Material provided:

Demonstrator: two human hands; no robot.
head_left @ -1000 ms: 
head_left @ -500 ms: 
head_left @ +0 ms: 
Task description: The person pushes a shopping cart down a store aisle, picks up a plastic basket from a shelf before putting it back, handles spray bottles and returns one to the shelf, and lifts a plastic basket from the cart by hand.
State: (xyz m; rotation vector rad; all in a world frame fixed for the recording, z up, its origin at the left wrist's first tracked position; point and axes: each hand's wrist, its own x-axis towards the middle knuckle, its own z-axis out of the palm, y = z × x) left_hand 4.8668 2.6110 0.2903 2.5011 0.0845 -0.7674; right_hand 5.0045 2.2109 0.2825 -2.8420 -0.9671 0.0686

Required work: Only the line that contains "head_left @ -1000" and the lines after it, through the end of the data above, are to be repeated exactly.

Worked solution:
head_left @ -1000 ms: 
head_left @ -500 ms: 
head_left @ +0 ms: 
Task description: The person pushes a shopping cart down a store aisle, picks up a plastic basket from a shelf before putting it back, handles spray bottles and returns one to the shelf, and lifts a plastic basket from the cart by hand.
State: (xyz m; rotation vector rad; all in a world frame fixed for the recording, z up, its origin at the left wrist's first tracked position; point and axes: each hand's wrist, its own x-axis towards the middle knuckle, its own z-axis out of the palm, y = z × x) left_hand 4.8668 2.6110 0.2903 2.5011 0.0845 -0.7674; right_hand 5.0045 2.2109 0.2825 -2.8420 -0.9671 0.0686

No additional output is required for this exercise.